Required action
All of the data must be returned word for word.
* * * * * * * * *
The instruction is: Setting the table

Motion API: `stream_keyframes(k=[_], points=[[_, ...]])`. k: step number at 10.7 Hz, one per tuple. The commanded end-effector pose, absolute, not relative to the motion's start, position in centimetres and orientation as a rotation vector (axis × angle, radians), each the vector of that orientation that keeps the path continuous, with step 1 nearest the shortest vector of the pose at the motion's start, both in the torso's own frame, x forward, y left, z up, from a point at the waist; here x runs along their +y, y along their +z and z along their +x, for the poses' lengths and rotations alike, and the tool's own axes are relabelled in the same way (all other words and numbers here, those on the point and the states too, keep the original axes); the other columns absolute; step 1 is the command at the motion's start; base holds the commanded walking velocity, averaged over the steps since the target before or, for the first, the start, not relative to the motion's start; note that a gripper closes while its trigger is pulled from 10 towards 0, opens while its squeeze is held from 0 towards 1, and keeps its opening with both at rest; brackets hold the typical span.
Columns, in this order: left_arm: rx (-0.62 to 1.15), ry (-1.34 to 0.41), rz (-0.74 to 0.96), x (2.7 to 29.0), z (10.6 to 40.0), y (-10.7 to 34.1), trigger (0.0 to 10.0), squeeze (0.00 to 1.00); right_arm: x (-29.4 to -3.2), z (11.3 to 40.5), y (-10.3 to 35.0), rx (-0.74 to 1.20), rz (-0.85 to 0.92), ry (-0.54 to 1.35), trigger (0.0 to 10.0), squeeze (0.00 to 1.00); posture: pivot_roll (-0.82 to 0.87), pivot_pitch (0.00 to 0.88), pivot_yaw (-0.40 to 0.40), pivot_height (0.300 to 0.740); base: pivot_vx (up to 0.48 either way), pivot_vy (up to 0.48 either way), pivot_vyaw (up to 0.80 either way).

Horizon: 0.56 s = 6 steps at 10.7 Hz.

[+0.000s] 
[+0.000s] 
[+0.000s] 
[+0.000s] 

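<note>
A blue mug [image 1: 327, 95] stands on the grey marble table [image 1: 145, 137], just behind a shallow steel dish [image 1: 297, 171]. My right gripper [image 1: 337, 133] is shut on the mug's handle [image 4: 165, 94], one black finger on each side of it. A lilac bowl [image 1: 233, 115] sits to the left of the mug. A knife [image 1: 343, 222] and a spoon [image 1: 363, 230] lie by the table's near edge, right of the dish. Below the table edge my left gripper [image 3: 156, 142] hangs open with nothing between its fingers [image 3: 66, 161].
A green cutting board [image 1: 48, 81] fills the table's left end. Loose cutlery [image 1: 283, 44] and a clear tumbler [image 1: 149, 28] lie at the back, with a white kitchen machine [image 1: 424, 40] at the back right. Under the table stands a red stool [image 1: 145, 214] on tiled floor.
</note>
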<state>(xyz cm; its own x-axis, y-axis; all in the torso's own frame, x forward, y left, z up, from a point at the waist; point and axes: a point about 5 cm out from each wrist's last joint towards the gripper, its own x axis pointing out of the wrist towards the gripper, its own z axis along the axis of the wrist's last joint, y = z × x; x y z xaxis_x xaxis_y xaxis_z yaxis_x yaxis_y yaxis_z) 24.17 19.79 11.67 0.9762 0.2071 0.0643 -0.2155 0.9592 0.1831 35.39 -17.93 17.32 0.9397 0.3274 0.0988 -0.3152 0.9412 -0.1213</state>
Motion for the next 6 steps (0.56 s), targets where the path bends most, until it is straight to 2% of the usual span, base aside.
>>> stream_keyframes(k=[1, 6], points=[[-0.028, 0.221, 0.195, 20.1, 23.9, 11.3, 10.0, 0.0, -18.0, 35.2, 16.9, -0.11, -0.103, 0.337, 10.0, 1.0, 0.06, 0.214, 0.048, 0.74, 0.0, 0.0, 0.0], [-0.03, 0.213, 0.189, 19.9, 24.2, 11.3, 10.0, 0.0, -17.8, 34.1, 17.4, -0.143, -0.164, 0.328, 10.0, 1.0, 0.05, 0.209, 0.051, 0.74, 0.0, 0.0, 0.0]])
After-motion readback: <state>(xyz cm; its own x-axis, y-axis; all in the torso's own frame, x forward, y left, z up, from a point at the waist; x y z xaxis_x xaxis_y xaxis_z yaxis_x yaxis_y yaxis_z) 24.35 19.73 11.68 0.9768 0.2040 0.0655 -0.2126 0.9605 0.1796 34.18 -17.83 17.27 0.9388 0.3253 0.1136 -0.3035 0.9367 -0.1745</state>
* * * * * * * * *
Response area
The instruction is: Setting the table

Motion API: `stream_keyframes(k=[_], points=[[_, ...]])`. k: step number at 10.7 Hz, one per tuple. The commanded end-effector pose, absolute, not relative to the motion's start, position in centimetres and orientation as a rotation vector (axis × angle, radians), each the vector of that orientation that keeps the path continuous, with step 1 nearest the shortest vector of the pose at the motion's start, both in the torso's own frame, x forward, y left, z up, from a point at the waist; here x runs along their +y, y along their +z and z along their +x, for the poses' lengths and rotations alike, and the tool's own axes are relabelled in the same way (all other words and numbers here, those on the point and the states too, keep the original axes); the other columns absolute; step 1 is the command at the motion's start; base holds the commanded walking velocity, averaged over the steps since the target before or, for the first, the start, not relative to the motion's start; note that a gripper closes while its trigger is pulled from 10 towards 0, opens while its squeeze is held from 0 towards 1, and keeps its opening with both at rest; brackets hold the typical span.
Columns, in this order: left_arm: rx (-0.62 to 1.15), ry (-1.34 to 0.41), rz (-0.74 to 0.96), x (2.7 to 29.0), z (10.6 to 40.0), y (-10.7 to 34.1), trigger (0.0 to 10.0), squeeze (0.00 to 1.00); right_arm: x (-29.4 to -3.2), z (11.3 to 40.5), y (-10.3 to 35.0), rx (-0.74 to 1.20), rz (-0.85 to 0.92), ry (-0.54 to 1.35), trigger (0.0 to 10.0), squeeze (0.00 to 1.00); posture: pivot_roll (-0.82 to 0.87), pivot_pitch (0.00 to 0.88), pivot_yaw (-0.40 to 0.40), pivot_height (0.300 to 0.740); base: pivot_vx (up to 0.48 either way), pivot_vy (up to 0.48 either way), pivot_vyaw (up to 0.80 either way).

Horizon: 0.56 s = 6 steps at 10.7 Hz.

[+0.000s] 
[+0.000s] 
[+0.000s] 
[+0.000s] 

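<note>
A blue mug [image 1: 327, 95] stands on the grey marble table [image 1: 145, 137], just behind a shallow steel dish [image 1: 297, 171]. My right gripper [image 1: 337, 133] is shut on the mug's handle [image 4: 165, 94], one black finger on each side of it. A lilac bowl [image 1: 233, 115] sits to the left of the mug. A knife [image 1: 343, 222] and a spoon [image 1: 363, 230] lie by the table's near edge, right of the dish. Below the table edge my left gripper [image 3: 156, 142] hangs open with nothing between its fingers [image 3: 66, 161].
A green cutting board [image 1: 48, 81] fills the table's left end. Loose cutlery [image 1: 283, 44] and a clear tumbler [image 1: 149, 28] lie at the back, with a white kitchen machine [image 1: 424, 40] at the back right. Under the table stands a red stool [image 1: 145, 214] on tiled floor.
</note>
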<state>(xyz cm; its own x-axis, y-axis; all in the torso's own frame, x forward, y left, z up, from a point at the waist; point and axes: a point about 5 cm out from each wrist's last joint towards the gripper, its own x axis pointing out of the wrist towards the gripper, its own z axis along the axis of the wrist's last joint, y = z × x; x y z xaxis_x xaxis_y xaxis_z yaxis_x yaxis_y yaxis_z) 24.17 19.79 11.67 0.9762 0.2071 0.0643 -0.2155 0.9592 0.1831 35.39 -17.93 17.32 0.9397 0.3274 0.0988 -0.3152 0.9412 -0.1213</state>
Motion for the next 6 steps (0.56 s), targets where the path bends most, until it is straight to 2% of the usual span, base aside.
>>> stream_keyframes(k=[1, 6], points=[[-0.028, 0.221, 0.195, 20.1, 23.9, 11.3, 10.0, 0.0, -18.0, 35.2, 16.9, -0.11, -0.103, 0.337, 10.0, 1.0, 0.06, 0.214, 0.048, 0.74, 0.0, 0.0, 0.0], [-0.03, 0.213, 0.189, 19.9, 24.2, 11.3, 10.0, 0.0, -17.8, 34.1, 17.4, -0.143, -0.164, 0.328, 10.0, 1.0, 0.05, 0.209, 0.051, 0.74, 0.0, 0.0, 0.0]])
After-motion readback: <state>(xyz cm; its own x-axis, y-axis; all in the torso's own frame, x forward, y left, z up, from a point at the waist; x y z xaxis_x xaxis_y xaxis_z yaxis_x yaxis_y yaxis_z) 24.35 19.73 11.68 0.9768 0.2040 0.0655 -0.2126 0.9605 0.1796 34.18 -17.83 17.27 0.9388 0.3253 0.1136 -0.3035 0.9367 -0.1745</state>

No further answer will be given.